[STORED DATA Boundary: Start]
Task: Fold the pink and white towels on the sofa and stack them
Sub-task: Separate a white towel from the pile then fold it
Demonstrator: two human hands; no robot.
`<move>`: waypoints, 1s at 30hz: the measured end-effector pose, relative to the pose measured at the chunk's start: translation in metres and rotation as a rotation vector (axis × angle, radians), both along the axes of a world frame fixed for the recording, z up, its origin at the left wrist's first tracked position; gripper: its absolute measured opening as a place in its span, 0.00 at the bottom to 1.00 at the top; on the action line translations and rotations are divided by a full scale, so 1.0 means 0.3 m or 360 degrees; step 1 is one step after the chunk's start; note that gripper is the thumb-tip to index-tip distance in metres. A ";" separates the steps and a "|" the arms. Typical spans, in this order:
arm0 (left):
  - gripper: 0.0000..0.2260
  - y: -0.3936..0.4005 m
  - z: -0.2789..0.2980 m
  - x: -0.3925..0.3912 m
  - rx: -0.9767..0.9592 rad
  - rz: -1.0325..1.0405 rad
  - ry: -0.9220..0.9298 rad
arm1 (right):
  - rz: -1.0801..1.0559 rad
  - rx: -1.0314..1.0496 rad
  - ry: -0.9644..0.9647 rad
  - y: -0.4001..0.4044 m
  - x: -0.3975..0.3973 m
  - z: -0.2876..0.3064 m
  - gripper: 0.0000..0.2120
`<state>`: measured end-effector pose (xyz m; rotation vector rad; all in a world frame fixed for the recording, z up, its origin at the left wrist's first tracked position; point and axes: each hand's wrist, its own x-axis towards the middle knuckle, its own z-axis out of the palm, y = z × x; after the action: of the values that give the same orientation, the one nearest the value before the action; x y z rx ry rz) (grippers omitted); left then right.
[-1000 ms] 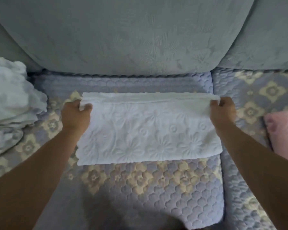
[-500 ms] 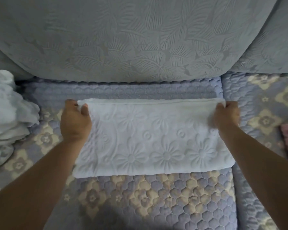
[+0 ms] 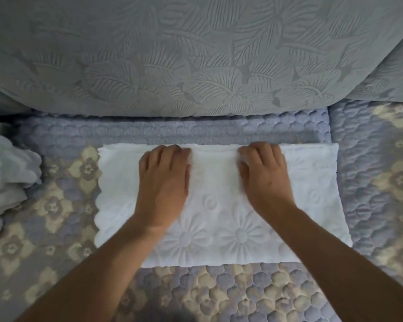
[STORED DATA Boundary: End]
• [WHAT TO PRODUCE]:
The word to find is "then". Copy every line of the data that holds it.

• [OUTPUT FOR THIS EXERCISE]:
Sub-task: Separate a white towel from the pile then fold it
`<state>`: measured end-effector pose (xyz m; rotation vector rad; all in a world frame fixed for the recording, z up, its origin at the left wrist's first tracked position; point and axes: each hand's wrist, its own x-axis towards the middle knuckle, its own z-axis out of the palm, y = z × x; after the action: of the values that give the same orientation, the one nearest the value before the action; x y z rx ry rz) (grippers omitted); left then right.

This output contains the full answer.